**What you need to do**
Transcribe the records below from the first line to the line that includes "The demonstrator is", inclusive, and omit the pictures.

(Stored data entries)
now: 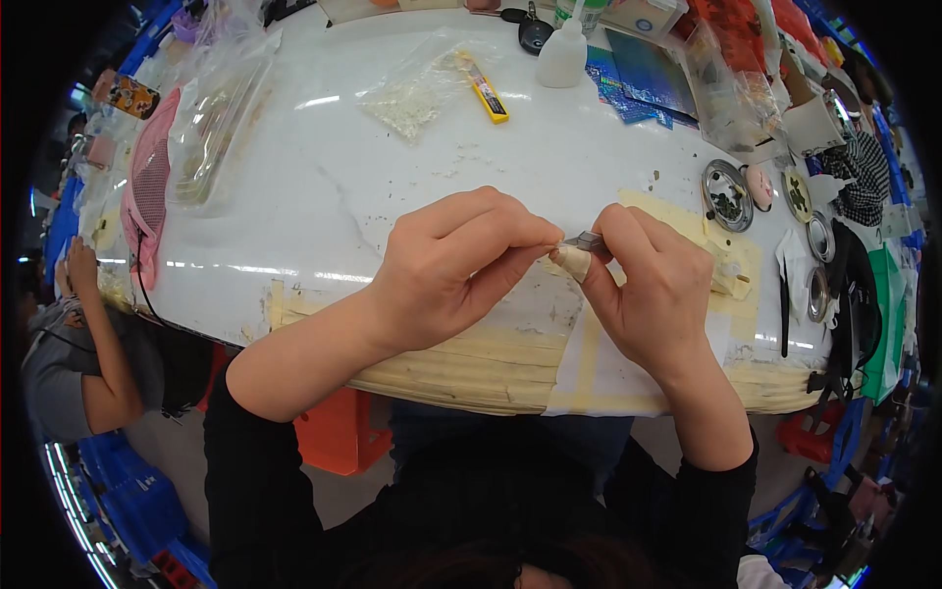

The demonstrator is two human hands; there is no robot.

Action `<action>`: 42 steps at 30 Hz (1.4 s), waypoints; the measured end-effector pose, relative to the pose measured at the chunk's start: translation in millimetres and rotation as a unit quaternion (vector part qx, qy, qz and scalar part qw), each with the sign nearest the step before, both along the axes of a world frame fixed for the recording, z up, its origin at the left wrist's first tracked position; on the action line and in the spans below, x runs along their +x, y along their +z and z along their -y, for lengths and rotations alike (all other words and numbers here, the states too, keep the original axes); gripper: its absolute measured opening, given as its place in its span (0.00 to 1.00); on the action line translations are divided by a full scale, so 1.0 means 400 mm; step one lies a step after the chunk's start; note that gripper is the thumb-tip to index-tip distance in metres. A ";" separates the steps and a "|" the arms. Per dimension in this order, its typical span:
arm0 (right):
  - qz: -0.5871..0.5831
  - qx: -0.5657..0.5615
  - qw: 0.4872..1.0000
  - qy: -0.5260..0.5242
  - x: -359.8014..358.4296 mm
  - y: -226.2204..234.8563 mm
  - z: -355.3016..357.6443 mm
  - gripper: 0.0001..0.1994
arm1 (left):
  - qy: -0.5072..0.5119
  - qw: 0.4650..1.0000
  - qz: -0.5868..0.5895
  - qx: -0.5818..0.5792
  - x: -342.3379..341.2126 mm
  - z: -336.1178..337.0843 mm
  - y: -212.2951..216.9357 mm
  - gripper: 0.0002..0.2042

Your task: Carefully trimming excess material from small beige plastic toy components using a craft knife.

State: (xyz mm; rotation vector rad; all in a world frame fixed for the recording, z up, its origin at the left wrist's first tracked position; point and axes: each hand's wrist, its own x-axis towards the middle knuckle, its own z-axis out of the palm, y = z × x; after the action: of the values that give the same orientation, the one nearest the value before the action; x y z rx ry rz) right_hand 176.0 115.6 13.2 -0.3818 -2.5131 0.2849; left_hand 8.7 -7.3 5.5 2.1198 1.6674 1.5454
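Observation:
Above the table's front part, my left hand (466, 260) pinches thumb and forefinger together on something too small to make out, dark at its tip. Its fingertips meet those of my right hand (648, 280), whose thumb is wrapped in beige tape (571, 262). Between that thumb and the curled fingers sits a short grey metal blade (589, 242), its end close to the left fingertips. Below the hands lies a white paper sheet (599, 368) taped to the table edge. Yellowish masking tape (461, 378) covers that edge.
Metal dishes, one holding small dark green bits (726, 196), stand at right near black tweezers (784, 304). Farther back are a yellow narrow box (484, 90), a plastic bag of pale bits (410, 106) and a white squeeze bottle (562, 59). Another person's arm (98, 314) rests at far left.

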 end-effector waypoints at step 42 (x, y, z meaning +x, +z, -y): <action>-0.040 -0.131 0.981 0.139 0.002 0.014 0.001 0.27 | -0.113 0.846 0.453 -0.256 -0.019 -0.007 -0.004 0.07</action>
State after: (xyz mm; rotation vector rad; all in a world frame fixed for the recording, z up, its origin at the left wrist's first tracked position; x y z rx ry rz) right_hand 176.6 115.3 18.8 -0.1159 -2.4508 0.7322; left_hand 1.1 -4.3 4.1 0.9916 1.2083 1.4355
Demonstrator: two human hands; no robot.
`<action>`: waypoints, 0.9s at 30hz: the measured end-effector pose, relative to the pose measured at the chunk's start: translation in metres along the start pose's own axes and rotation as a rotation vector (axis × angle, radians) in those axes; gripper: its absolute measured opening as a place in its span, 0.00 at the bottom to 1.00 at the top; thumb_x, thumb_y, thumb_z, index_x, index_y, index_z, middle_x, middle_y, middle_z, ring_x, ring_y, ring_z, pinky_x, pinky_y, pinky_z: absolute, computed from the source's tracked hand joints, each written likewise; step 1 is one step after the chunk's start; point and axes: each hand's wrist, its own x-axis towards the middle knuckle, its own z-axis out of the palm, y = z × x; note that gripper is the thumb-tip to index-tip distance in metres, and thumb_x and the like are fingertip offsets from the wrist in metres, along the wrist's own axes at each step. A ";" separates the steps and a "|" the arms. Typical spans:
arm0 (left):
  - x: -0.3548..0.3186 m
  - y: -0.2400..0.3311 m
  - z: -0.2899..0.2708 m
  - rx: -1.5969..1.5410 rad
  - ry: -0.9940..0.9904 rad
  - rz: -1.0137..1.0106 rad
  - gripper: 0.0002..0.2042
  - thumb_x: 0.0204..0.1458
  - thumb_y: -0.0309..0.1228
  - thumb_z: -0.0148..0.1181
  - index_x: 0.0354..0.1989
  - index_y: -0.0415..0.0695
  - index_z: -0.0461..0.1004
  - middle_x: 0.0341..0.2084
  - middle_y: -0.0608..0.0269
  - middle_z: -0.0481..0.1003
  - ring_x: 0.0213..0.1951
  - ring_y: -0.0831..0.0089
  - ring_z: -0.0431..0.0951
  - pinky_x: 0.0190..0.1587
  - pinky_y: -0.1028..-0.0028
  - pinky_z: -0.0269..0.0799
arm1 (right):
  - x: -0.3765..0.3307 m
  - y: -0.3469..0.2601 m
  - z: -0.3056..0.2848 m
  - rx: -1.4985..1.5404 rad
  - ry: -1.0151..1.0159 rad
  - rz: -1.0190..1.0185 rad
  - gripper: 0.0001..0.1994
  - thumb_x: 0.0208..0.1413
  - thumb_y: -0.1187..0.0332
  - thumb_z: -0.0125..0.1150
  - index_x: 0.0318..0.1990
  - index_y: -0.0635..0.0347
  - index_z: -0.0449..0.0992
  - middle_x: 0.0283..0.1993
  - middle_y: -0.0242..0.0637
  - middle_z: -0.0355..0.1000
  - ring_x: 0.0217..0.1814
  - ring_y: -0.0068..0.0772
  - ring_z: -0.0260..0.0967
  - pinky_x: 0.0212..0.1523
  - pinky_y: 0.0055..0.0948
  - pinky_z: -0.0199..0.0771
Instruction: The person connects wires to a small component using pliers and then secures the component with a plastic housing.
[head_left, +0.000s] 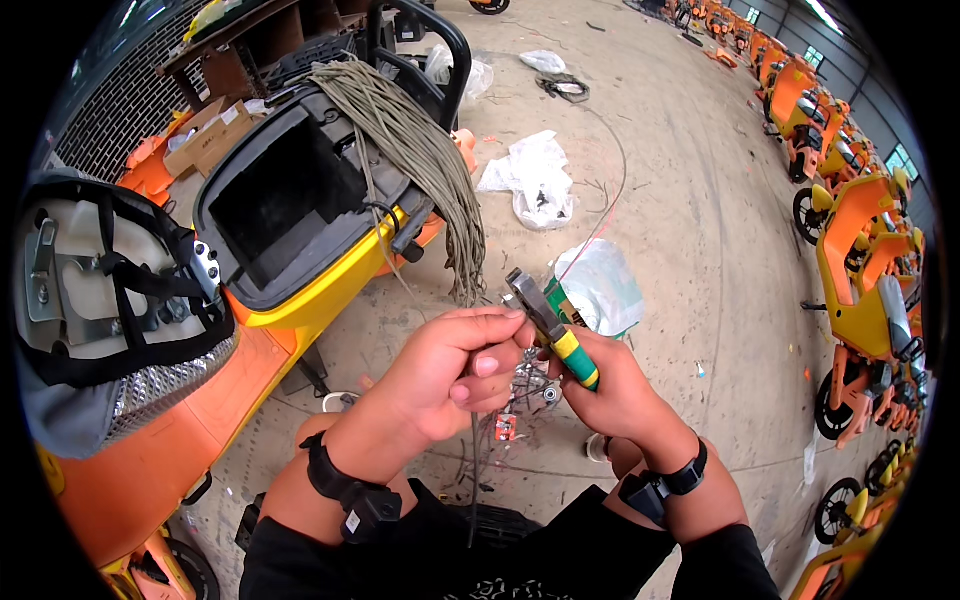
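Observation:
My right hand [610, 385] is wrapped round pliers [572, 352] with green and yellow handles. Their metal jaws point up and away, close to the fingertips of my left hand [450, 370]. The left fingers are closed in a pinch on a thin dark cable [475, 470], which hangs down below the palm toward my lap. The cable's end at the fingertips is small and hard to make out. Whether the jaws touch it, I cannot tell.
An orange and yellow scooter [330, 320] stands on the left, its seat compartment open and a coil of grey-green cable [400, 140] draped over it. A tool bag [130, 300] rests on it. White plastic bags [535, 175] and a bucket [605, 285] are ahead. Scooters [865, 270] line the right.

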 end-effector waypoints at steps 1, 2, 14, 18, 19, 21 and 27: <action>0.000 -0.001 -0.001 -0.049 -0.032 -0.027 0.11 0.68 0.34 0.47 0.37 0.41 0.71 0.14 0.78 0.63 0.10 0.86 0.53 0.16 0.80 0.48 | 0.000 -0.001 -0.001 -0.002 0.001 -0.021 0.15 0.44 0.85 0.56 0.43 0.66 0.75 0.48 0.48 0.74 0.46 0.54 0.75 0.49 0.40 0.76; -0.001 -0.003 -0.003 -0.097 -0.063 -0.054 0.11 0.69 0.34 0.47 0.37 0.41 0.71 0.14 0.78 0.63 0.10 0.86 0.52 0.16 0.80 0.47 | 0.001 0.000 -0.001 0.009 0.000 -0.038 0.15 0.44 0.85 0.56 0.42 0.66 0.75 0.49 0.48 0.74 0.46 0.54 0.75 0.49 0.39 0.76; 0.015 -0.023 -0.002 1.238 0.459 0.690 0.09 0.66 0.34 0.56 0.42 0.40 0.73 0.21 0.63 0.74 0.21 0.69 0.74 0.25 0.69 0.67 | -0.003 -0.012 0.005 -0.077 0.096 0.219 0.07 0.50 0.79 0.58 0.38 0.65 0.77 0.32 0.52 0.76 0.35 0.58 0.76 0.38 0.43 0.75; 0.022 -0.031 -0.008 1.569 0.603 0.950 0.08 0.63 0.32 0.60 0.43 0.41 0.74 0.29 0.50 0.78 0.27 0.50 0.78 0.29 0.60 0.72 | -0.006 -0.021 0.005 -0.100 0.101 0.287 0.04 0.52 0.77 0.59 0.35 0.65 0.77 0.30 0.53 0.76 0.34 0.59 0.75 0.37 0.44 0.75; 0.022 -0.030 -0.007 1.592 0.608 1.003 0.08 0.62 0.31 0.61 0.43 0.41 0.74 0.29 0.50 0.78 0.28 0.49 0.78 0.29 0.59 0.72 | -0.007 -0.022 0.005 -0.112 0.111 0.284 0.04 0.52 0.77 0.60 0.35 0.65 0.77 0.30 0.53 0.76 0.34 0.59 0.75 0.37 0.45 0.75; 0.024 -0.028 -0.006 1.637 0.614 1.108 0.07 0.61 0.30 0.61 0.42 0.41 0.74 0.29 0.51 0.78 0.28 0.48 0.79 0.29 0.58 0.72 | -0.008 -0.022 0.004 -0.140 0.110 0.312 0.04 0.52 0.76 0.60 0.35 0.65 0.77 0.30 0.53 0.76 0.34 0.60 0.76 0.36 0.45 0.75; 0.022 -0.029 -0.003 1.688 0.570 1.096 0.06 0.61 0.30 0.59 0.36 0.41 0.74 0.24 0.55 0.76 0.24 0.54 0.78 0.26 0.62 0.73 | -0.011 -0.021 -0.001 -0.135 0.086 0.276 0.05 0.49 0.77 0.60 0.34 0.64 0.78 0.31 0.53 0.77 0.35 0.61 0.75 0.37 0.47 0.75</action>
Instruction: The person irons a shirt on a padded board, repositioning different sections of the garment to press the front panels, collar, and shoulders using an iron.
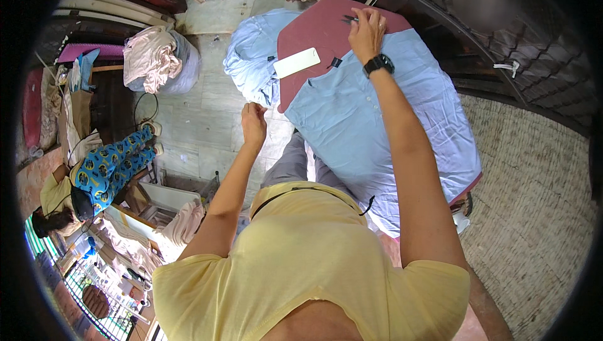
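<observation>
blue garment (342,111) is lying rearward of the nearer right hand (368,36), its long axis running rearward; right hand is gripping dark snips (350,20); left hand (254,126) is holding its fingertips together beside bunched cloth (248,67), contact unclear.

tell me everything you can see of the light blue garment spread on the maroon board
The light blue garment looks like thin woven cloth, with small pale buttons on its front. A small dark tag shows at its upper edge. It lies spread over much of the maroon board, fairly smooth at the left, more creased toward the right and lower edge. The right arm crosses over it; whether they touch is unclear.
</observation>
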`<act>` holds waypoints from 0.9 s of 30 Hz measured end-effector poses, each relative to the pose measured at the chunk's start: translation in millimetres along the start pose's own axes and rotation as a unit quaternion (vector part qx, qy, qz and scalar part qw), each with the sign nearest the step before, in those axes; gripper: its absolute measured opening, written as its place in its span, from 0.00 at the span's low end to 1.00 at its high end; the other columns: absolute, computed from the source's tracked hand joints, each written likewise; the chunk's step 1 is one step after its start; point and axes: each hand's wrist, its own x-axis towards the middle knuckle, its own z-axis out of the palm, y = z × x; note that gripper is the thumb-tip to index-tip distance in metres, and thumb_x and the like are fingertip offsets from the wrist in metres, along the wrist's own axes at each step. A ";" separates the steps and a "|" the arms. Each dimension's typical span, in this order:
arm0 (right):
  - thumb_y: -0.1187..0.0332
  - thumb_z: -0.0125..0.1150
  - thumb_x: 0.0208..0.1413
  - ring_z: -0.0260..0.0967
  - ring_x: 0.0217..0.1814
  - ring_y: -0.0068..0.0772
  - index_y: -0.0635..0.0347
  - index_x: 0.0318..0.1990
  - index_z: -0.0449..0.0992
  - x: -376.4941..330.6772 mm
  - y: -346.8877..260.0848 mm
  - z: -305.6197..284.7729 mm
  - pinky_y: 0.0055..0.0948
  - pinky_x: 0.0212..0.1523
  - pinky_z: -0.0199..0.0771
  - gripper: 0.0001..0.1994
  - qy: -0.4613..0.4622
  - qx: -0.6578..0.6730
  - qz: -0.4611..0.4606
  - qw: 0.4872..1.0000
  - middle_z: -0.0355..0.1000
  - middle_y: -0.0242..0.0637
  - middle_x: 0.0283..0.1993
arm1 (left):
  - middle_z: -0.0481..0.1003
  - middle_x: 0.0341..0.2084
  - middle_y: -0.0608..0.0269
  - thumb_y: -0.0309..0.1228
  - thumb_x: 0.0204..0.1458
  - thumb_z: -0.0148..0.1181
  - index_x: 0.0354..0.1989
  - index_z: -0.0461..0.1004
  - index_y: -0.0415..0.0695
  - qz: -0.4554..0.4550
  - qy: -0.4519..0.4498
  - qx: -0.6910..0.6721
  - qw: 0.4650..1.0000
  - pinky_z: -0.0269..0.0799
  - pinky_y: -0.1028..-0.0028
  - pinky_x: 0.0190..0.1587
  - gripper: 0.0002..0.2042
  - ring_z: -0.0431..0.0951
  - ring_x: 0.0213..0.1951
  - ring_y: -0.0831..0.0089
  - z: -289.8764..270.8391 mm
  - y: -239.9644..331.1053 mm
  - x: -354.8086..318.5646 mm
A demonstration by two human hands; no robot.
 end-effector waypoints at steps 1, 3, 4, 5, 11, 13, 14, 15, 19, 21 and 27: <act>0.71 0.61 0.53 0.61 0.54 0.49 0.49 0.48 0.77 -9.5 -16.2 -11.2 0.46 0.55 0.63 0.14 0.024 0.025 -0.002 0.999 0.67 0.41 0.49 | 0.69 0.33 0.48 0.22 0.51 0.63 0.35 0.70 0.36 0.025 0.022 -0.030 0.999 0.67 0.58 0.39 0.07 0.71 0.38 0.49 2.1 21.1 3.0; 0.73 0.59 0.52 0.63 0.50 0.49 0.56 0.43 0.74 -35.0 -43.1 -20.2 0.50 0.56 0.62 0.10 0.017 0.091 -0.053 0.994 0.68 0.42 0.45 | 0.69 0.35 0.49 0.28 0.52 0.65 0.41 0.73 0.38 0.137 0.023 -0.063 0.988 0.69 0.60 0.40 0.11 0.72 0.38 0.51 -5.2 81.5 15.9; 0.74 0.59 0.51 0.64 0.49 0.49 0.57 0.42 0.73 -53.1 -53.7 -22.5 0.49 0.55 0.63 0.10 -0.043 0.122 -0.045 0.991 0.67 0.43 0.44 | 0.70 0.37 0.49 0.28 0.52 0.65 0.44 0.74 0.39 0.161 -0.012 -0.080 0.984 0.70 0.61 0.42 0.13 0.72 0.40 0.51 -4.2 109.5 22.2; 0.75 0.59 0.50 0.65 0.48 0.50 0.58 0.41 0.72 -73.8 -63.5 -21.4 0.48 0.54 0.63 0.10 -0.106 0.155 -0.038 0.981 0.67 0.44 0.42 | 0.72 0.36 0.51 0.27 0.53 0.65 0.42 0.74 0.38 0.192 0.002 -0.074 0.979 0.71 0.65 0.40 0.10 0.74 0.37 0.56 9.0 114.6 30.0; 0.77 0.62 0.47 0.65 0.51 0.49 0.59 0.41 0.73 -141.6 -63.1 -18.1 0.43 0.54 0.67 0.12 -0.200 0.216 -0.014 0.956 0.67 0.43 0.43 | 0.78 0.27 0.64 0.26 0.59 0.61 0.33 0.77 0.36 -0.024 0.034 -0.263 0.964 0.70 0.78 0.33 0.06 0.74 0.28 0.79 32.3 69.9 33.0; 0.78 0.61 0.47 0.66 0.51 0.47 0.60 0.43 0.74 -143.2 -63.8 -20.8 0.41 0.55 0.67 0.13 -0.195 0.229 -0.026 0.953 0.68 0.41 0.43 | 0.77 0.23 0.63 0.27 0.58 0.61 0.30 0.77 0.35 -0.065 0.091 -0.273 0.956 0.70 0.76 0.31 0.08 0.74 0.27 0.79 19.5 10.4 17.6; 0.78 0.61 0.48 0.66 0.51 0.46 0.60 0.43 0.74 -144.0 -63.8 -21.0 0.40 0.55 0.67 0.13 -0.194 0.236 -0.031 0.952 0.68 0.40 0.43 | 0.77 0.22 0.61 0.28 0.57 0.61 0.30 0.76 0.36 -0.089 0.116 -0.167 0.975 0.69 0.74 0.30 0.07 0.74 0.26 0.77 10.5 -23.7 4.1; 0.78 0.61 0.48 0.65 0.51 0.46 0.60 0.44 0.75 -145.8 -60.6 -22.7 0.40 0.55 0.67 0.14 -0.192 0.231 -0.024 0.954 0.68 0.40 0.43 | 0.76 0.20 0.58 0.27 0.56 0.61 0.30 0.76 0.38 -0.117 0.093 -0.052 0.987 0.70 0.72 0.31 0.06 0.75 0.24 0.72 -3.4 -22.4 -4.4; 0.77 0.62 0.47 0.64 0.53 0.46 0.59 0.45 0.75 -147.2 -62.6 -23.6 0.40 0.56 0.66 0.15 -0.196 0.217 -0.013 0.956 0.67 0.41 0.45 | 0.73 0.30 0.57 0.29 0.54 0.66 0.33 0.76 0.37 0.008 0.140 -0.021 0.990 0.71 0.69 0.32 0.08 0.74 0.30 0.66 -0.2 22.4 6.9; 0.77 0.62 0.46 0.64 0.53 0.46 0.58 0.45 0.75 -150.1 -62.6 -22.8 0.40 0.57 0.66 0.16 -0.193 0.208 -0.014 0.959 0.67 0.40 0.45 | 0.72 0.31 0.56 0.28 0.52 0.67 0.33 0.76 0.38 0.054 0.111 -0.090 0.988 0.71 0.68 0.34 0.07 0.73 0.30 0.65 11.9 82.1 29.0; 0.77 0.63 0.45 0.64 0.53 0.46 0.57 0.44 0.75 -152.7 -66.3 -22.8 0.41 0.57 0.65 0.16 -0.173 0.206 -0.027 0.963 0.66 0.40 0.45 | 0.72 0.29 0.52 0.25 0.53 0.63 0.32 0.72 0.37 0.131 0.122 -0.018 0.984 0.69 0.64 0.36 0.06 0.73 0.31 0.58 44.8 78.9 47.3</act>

**Answer to this problem**
now: 

The demonstrator is two human hands; there is no robot.

This completes the answer to the exercise.